#### DESCRIPTION OF THE TASK:
Print the data that follows exactly.

────────────────

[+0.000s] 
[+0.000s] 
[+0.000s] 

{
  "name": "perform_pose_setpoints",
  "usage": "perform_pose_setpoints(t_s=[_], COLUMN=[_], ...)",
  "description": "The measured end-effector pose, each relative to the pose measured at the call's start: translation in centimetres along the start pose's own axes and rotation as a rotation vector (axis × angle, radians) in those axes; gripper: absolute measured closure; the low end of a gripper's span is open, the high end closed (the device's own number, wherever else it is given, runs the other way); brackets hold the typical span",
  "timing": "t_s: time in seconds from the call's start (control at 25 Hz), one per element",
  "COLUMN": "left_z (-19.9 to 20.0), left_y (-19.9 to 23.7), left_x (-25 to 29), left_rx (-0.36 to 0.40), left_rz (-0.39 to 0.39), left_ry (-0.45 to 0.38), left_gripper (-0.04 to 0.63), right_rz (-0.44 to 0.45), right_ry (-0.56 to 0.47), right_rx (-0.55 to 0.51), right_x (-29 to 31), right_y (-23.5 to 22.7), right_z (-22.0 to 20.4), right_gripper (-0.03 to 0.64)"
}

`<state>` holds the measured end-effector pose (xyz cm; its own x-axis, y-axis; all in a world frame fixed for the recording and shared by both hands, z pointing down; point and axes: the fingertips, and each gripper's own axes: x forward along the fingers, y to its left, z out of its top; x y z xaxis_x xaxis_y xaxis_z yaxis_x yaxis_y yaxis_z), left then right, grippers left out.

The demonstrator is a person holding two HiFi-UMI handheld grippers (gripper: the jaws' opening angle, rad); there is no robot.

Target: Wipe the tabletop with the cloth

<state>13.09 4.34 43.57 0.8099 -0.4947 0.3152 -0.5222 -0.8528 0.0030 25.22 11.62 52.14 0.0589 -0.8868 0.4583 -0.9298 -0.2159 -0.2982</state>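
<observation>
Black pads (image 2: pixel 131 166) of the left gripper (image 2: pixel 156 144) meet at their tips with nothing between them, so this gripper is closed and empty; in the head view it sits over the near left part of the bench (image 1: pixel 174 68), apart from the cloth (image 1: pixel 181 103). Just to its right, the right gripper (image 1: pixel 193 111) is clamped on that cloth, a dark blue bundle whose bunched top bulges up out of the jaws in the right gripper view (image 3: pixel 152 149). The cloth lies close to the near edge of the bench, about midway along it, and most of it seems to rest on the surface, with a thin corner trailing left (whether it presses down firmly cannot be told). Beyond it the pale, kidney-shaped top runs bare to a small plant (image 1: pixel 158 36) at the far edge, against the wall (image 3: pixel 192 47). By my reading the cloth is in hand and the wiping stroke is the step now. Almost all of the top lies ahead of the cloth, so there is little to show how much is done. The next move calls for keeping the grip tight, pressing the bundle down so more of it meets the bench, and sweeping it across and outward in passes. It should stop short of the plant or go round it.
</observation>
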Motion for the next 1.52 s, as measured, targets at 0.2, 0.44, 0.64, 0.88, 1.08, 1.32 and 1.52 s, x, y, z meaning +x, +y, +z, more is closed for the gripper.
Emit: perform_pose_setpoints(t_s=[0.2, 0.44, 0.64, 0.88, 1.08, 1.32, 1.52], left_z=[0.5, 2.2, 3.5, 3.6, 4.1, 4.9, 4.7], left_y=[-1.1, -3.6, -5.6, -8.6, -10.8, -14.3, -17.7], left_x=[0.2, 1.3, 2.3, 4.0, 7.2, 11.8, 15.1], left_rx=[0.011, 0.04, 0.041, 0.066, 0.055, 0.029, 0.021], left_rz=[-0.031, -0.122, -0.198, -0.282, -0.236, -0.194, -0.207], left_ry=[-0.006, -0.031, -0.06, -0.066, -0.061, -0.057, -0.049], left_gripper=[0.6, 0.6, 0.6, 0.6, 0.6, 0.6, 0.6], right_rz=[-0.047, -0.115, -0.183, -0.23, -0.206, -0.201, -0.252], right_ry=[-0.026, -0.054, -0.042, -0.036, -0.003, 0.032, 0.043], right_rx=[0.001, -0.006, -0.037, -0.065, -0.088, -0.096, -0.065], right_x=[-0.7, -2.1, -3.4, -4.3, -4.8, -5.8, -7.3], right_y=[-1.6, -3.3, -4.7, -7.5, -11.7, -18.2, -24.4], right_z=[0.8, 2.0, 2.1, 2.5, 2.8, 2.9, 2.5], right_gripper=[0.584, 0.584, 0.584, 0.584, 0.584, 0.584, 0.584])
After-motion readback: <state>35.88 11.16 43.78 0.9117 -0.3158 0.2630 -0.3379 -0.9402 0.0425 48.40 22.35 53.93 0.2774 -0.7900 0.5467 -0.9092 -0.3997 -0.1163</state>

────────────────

#### EXERCISE RESULT:
[+0.000s] 
[+0.000s] 
[+0.000s] 

{
  "name": "perform_pose_setpoints",
  "usage": "perform_pose_setpoints(t_s=[_], COLUMN=[_], ...)",
  "description": "The measured end-effector pose, each relative to the pose measured at the call's start: translation in centimetres along the start pose's own axes and rotation as a rotation vector (axis × angle, radians) in those axes; gripper: absolute measured closure; the low end of a gripper's span is open, the high end closed (the device's own number, wherever else it is given, runs the other way); brackets hold the typical span",
  "timing": "t_s: time in seconds from the call's start (control at 25 Hz), one per element",
  "COLUMN": "left_z (-19.9 to 20.0), left_y (-19.9 to 23.7), left_x (-25 to 29), left_rx (-0.36 to 0.40), left_rz (-0.39 to 0.39), left_ry (-0.45 to 0.38), left_gripper (-0.04 to 0.63), right_rz (-0.44 to 0.45), right_ry (-0.56 to 0.47), right_rx (-0.55 to 0.51), right_x (-29 to 31), right_y (-23.5 to 22.7), right_z (-22.0 to 20.4), right_gripper (-0.03 to 0.64)"
}

`<state>` holds the measured end-effector pose (xyz cm; its own x-axis, y-axis; all in a world frame fixed for the recording and shared by both hands, z pointing down; point and axes: the fingertips, and each gripper's own axes: x forward along the fingers, y to its left, z out of its top; x y z xaxis_x xaxis_y xaxis_z yaxis_x yaxis_y yaxis_z), left then right, grippers left out.

The demonstrator is a person holding two HiFi-UMI handheld grippers (gripper: the jaws' opening angle, rad); there is no robot.

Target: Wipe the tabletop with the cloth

<state>13.09 4.34 43.57 0.8099 -0.4947 0.3152 -0.5222 -0.8528 0.0030 25.22 11.62 52.14 0.0589 -0.8868 0.4583 -0.9298 -0.2159 -0.2982</state>
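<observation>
Black pads (image 2: pixel 131 166) of the left gripper (image 2: pixel 156 144) meet at their tips with nothing between them, so this gripper is closed and empty; in the head view it sits over the near left part of the bench (image 1: pixel 174 68), apart from the cloth (image 1: pixel 181 103). Just to its right, the right gripper (image 1: pixel 193 111) is clamped on that cloth, a dark blue bundle whose bunched top bulges up out of the jaws in the right gripper view (image 3: pixel 152 149). The cloth lies close to the near edge of the bench, about midway along it, and most of it seems to rest on the surface, with a thin corner trailing left (whether it presses down firmly cannot be told). Beyond it the pale, kidney-shaped top runs bare to a small plant (image 1: pixel 158 36) at the far edge, against the wall (image 3: pixel 192 47). By my reading the cloth is in hand and the wiping stroke is the step now. Almost all of the top lies ahead of the cloth, so there is little to show how much is done. The next move calls for keeping the grip tight, pressing the bundle down so more of it meets the bench, and sweeping it across and outward in passes. It should stop short of the plant or go round it.
</observation>
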Motion for the next 1.52 s, as measured, targets at 0.2, 0.44, 0.64, 0.88, 1.08, 1.32 and 1.52 s, x, y, z meaning +x, +y, +z, more is closed for the gripper.
Emit: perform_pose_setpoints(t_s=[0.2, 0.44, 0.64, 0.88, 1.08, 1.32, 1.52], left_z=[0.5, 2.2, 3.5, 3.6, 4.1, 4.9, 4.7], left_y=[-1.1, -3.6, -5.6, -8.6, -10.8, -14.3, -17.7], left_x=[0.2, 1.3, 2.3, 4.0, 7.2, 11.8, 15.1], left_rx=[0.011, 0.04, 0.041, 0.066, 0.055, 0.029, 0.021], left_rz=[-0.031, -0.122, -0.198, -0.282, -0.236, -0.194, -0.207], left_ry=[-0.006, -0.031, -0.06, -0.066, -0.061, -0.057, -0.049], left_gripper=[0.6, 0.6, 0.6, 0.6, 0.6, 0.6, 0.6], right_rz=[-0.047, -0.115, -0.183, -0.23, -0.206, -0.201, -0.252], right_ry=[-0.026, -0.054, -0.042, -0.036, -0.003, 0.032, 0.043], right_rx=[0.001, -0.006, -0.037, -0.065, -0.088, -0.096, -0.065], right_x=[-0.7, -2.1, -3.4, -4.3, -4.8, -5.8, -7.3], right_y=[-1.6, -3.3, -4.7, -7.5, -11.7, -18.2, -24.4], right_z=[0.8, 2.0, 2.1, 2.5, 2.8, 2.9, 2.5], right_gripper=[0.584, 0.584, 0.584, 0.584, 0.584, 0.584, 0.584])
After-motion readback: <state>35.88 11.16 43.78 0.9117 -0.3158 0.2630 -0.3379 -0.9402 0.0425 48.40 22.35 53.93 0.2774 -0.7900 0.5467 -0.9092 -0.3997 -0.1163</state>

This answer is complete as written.